Your objective
Below are the entries; determine how many of their lines contain the string "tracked" and give that figure alone.

Task inputs
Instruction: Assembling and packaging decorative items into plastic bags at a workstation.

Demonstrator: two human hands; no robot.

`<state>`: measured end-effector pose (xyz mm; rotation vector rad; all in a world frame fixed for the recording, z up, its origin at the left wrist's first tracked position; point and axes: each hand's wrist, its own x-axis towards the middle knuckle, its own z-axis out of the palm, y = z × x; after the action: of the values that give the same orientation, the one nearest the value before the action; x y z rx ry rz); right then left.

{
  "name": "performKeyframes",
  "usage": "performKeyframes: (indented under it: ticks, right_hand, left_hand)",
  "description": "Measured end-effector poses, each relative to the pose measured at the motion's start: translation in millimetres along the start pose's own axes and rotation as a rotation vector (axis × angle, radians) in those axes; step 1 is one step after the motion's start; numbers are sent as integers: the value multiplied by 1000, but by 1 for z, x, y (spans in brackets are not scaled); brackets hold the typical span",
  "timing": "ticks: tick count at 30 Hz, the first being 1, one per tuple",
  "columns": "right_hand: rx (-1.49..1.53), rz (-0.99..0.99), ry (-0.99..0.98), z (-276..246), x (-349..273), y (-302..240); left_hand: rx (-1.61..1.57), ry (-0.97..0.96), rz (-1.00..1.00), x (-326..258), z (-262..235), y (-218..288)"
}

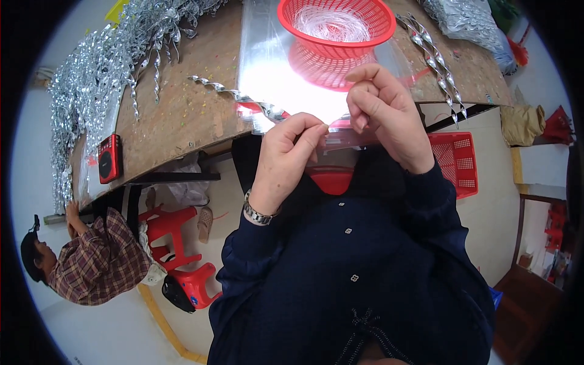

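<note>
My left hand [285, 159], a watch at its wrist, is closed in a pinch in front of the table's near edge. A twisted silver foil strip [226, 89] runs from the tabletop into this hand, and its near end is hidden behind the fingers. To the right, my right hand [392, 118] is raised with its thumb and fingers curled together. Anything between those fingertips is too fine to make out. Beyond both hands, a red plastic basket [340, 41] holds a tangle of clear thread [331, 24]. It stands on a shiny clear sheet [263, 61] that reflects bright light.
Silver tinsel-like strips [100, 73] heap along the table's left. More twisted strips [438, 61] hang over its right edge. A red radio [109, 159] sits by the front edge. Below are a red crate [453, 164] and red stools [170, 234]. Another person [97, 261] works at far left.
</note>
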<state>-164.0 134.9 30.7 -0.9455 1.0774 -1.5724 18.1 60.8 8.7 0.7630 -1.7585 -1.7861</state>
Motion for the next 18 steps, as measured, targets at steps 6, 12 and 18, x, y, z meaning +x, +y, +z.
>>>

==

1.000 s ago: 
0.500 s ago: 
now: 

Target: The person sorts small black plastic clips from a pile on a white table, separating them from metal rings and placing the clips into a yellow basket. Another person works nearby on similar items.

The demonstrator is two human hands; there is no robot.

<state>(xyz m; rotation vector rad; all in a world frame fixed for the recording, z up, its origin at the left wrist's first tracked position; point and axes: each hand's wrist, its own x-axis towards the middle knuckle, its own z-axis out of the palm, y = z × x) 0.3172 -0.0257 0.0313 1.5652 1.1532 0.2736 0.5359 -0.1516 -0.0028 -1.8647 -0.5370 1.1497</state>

Solution to this problem
2